YIPES STRIPES! LOL! Great color! thanks


----------



## emydura (Jul 2, 2009)

A lot of stonei in that dorsal. Therefore, definately not a Yellow Tiger. And as others have said, the other parent is probably wilheliminae. 

David


----------



## Kavanaru (Jul 2, 2009)

whatever it is... very nice!!!


----------



## SlipperKing (Jul 2, 2009)

Really, really nice Gilda put me down for a div when it's time to divide!


----------



## Heather (Jul 2, 2009)

That's gorgeous, Gilda!!


----------



## Paph_LdyMacBeth (Jul 2, 2009)

Its gorgeous by whatever name.


----------



## Gilda (Jul 2, 2009)

SlipperKing said:


> Really, really nice Gilda put me down for a div when it's time to divide!



You got it Rick !


----------



## goldenrose (Jul 2, 2009)

:drool: :drool: :drool:


----------



## Drorchid (Jul 2, 2009)

emydura said:


> A lot of stonei in that dorsal. Therefore, definately not a Yellow Tiger. And as others have said, the other parent is probably wilheliminae.
> 
> David



I agree, it is probably stonei x wilhelminiae, which makes it Paph. Wilhelmina's Stone. It is a cross we registered back in 2002. Here are some old pictures I have from that cross:











Robert


----------



## NYEric (Jul 2, 2009)

Since I have very little experience w/ multifloral paphs it is surprising to me that some of these plants really aren't gigantic. I hope you find out what it is.


----------



## SlipperKing (Jul 2, 2009)

Thanks Robert for the pics! Does anyone havwe pics of platyphyllum X wilhelminae???


----------



## Gilda (Jul 2, 2009)

NYEric said:


> Since I have very little experience w/ multifloral paphs it is surprising to me that some of these plants really aren't gigantic. I hope you find out what it is.

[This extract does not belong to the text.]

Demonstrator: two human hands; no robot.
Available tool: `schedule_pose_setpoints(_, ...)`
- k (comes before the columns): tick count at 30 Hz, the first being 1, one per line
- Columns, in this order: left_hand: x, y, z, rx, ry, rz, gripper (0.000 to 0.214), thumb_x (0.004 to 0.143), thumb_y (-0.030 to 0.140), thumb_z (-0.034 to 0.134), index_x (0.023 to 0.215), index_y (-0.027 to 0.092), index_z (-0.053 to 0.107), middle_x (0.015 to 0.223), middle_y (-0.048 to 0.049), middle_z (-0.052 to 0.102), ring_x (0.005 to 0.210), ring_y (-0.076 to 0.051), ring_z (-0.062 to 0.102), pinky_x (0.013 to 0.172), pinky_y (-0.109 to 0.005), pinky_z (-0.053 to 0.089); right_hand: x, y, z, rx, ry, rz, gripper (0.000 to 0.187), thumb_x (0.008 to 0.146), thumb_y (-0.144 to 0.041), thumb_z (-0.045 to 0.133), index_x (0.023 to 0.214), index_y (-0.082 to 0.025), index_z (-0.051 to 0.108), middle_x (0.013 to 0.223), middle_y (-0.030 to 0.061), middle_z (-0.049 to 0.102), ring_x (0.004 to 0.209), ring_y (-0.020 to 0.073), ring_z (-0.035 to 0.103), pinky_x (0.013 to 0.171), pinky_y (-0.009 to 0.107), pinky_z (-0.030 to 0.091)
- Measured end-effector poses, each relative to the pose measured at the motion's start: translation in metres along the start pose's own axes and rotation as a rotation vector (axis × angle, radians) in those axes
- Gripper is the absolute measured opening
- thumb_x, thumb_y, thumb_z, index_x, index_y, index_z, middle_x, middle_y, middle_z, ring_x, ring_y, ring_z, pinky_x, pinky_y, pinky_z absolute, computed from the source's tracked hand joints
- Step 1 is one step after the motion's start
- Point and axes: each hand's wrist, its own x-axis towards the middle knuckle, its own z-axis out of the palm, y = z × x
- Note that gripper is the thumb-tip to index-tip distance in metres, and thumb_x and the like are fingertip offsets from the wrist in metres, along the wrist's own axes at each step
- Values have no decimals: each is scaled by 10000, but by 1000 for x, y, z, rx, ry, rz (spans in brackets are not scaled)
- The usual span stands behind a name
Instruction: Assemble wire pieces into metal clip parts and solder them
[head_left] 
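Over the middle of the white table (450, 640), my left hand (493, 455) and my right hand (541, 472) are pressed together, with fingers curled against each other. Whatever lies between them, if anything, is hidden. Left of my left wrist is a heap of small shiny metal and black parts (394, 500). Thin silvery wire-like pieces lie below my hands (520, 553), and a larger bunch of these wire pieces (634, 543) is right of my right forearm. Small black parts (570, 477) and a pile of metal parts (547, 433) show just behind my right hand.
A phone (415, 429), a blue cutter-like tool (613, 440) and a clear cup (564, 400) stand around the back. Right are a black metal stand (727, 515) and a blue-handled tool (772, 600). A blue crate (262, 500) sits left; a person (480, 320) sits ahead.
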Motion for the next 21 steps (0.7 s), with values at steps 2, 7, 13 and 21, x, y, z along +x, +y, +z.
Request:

Eric, my plant is not big for a multi .It 's leaves are very stiff though making it hard to place on the shelf. It has a second spike !! Yipee !


----------



## biothanasis (Jul 2, 2009)

Great flowers!


----------



## SlipperFan (Jul 2, 2009)

Lumpers & splitters???

Beautiful flowers, both of you!


----------



## Yoyo_Jo (Jul 3, 2009)

Gorgeous striping. :clap:


----------



## KyushuCalanthe (Jul 3, 2009)

SlipperFan said:


> Lumpers & splitters???



...or bumpers and spitters?

Lovely flowers. They look good enough to eat!


----------